YOUR ASSIGNMENT | Begin at the line below that has "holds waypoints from" and stop after the line that has "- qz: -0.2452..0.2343". Please restate only those lines, word for word.

##### DATASET #####

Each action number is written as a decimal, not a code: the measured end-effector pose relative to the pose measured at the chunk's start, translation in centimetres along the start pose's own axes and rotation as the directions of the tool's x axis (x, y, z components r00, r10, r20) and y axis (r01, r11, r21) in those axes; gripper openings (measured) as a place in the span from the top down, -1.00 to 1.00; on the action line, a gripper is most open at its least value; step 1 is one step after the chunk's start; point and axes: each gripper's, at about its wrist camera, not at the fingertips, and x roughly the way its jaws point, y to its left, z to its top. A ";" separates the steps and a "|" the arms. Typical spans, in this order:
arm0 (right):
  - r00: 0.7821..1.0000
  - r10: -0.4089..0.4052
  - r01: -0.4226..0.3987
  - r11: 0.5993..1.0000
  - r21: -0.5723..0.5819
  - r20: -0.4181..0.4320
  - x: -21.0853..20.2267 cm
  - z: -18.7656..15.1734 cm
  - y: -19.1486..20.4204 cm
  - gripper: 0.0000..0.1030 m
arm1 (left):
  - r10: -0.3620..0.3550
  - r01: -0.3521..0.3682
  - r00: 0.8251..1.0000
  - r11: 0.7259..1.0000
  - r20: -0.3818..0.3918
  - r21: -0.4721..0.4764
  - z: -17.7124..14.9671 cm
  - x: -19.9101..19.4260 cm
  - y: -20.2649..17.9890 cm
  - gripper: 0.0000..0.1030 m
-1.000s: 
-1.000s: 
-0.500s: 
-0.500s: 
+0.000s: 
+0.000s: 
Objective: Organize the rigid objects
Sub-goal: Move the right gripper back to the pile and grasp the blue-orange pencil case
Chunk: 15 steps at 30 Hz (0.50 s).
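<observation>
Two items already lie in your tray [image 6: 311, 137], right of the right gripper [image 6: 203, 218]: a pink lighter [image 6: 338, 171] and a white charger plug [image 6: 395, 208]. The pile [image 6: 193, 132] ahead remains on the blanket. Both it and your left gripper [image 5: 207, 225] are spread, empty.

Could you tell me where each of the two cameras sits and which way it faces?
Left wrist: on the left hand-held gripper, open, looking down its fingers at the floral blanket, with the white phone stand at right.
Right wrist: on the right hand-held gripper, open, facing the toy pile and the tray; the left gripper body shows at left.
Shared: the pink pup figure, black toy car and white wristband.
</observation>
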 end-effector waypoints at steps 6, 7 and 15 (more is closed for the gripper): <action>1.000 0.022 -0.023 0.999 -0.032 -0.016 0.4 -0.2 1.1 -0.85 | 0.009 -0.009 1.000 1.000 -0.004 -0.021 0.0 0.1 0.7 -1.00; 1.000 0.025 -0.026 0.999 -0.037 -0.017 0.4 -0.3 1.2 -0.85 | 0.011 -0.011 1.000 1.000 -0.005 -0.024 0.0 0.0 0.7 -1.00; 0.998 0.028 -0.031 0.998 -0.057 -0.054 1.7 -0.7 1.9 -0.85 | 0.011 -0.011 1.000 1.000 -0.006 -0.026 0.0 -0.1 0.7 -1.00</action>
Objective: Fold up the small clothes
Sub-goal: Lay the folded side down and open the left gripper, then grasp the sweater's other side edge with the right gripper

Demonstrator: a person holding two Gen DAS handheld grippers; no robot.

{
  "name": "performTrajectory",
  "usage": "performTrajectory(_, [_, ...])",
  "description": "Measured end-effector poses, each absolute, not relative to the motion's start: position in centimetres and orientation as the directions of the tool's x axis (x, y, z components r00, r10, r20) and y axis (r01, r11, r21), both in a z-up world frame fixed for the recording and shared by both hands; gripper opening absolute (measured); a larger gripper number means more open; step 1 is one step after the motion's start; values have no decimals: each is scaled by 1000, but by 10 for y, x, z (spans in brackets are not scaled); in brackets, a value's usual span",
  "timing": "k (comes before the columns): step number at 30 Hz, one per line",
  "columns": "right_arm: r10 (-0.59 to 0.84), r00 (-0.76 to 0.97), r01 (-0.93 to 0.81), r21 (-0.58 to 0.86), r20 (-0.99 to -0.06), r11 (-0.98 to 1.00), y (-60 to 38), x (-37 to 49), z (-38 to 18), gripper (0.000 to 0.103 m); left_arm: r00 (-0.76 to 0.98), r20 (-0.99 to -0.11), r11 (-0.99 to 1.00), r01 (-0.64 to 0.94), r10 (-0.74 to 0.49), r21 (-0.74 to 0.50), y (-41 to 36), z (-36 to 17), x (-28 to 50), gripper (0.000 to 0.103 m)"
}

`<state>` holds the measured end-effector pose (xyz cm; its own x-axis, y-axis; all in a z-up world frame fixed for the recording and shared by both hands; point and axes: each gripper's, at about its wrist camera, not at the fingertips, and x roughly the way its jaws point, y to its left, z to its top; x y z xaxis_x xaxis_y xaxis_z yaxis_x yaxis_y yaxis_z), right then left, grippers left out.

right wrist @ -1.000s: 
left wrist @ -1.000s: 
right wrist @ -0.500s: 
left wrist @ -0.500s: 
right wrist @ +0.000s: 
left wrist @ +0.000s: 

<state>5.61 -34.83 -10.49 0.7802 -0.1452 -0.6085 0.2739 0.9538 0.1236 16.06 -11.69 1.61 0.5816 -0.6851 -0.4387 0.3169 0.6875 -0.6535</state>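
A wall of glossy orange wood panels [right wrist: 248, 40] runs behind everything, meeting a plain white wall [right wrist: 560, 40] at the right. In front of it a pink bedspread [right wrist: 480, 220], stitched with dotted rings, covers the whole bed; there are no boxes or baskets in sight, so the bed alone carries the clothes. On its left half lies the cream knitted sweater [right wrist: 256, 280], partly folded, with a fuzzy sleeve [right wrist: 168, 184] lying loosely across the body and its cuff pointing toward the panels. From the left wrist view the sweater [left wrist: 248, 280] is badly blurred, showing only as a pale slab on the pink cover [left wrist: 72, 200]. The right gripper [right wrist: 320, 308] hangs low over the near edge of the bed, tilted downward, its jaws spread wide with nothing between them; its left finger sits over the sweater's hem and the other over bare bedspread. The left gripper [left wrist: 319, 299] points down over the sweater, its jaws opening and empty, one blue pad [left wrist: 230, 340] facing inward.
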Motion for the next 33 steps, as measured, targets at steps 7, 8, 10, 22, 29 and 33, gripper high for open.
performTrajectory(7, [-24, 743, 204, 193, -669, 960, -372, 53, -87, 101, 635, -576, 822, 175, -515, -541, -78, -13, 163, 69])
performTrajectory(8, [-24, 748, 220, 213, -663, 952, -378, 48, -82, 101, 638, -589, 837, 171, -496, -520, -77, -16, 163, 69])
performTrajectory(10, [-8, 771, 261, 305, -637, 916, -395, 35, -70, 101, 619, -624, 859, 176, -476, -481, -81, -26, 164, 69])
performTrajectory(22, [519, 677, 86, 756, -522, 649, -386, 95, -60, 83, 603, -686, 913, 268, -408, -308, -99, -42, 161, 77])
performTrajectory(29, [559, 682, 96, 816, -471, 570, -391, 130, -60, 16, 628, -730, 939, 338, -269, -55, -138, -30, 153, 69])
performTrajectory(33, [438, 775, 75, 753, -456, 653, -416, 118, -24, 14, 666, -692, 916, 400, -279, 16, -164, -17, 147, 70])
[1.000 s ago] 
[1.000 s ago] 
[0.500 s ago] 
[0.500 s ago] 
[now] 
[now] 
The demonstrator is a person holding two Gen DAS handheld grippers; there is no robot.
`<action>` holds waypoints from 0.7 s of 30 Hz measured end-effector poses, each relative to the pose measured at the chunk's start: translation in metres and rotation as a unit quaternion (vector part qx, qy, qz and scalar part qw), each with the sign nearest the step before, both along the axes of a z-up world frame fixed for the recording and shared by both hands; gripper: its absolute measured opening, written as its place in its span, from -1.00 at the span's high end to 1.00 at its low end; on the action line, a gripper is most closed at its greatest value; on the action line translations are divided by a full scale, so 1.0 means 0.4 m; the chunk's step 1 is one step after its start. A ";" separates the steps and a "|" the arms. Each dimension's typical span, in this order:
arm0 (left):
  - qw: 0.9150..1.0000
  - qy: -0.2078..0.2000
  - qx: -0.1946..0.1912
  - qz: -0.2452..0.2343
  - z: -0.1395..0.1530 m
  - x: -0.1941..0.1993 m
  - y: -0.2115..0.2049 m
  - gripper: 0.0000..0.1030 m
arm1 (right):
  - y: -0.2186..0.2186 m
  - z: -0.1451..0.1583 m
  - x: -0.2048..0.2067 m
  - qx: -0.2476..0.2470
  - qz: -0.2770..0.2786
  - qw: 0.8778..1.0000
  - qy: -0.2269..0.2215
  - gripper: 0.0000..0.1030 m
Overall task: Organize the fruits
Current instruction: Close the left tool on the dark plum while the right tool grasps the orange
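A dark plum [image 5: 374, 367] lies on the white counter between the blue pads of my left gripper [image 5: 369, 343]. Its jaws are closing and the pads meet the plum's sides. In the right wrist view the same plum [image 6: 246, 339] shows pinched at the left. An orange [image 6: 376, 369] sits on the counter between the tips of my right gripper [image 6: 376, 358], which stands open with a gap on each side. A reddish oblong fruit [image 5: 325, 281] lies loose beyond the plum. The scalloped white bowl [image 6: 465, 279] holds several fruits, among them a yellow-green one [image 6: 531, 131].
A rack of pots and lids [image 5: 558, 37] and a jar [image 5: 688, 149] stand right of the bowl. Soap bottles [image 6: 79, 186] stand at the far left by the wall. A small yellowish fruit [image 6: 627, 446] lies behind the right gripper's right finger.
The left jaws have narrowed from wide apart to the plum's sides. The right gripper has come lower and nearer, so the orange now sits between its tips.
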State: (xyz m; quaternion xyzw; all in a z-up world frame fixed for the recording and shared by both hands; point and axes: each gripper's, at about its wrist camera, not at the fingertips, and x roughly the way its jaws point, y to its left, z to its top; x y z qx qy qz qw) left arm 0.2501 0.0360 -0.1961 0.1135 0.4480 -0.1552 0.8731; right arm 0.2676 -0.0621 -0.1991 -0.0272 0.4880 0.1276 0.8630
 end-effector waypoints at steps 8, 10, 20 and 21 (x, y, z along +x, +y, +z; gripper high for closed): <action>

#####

YOUR RESPONSE |
`<action>` holds waypoints from 0.7 s of 30 Hz measured end-effector poses, each relative to the pose measured at the chunk's start: translation in metres and rotation as a unit quaternion (vector part qx, qy, qz and scalar part qw), each with the sign nearest the step before, both along the axes of a z-up world frame fixed for the recording and shared by both hands; gripper: its absolute measured opening, written as its place in its span, from -1.00 at the span's high end to 1.00 at its low end; on the action line, a gripper is most closed at its greatest value; on the action line translations are divided by a full scale, so 1.0 means 0.4 m; the chunk's step 1 is one step after its start. A ";" separates the steps and a "|" the arms. Each dimension's typical span, in this order:
arm0 (left):
  - qw: 0.9150..1.0000
  - qy: -0.2078..0.2000
  - qx: -0.1946..0.1912
  - qz: -0.2452..0.2343

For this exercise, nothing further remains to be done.